_Work instruction_: Before printing the listing, strip out its pictures and keep everything else exact.

_Data excerpt_:
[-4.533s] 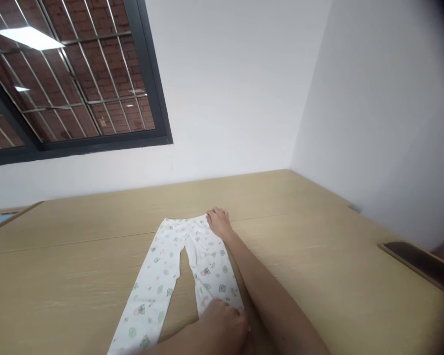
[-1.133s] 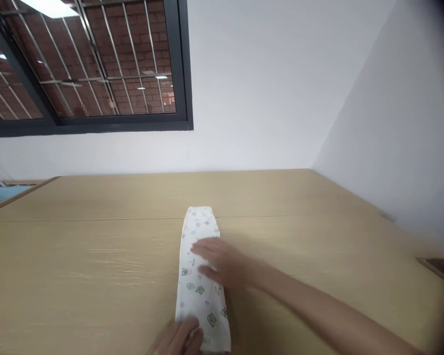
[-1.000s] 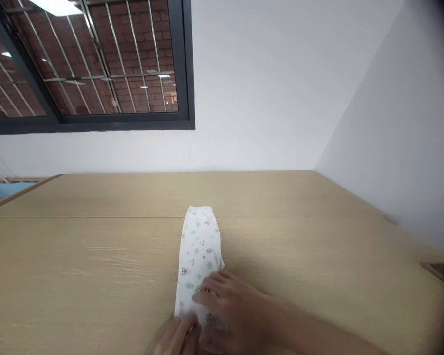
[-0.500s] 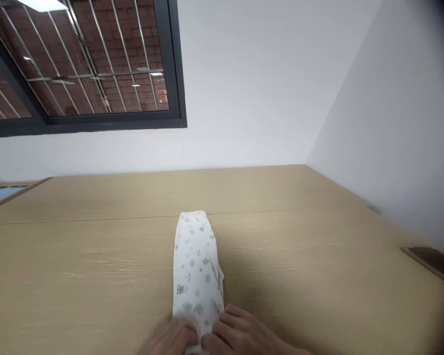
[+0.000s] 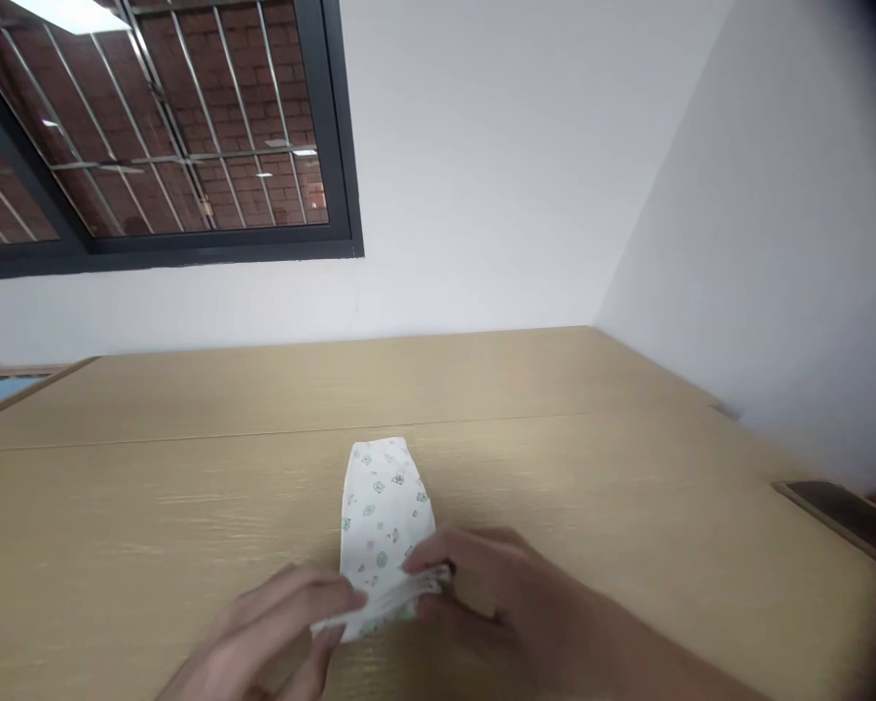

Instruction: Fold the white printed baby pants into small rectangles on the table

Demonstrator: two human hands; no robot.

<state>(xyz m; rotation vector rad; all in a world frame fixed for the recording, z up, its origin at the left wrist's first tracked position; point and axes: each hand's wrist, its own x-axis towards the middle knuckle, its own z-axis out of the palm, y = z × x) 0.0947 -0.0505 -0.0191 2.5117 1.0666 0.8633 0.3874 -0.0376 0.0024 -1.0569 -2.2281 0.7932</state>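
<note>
A small pair of white printed leggings point(image 5: 382, 506), folded into a narrow strip, lies on the light wooden table point(image 5: 190, 506) in front of me. My left hand point(image 5: 277, 618) pinches the near end of the strip from the left. My right hand point(image 5: 482, 584) grips the same end from the right, fingers closed on the cloth. Both hands hold that end raised a little off the table and turned toward the far end. The far end rests flat on the wood.
White walls meet in a corner behind the table. A dark-framed window point(image 5: 153, 127) with bars sits high at the left. A dark flat object point(image 5: 839, 511) lies near the table's right edge.
Earlier the leggings lay spread with both legs apart; they are now one narrow strip. In the last second both hands took the near end and lifted it toward the far end.
</note>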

_Expected answer_:
[-4.533s] 
[-1.133s] 
[-1.000s] 
[-0.500s] 
[+0.000s] 

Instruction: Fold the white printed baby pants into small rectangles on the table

Demonstrator: two human hands; no robot.

<state>(xyz m; rotation vector rad; all in a world frame fixed for the recording, z up, its origin at the left wrist's first tracked position; point and axes: each hand's wrist, its own x-axis towards the middle knuckle, its own z-axis out of the palm, y = z × x) 0.0947 -0.0505 -0.0191 2.5117 1.0666 0.8633 0.3874 -0.0376 0.0024 -1.0569 -2.2281 0.7932</state>
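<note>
A small pair of white printed leggings point(image 5: 382, 506), folded into a narrow strip, lies on the light wooden table point(image 5: 190, 506) in front of me. My left hand point(image 5: 277, 618) pinches the near end of the strip from the left. My right hand point(image 5: 482, 584) grips the same end from the right, fingers closed on the cloth. Both hands hold that end raised a little off the table and turned toward the far end. The far end rests flat on the wood.
White walls meet in a corner behind the table. A dark-framed window point(image 5: 153, 127) with bars sits high at the left. A dark flat object point(image 5: 839, 511) lies near the table's right edge.
Earlier the leggings lay spread with both legs apart; they are now one narrow strip. In the last second both hands took the near end and lifted it toward the far end.
</note>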

Nothing else is needed to complete this exercise.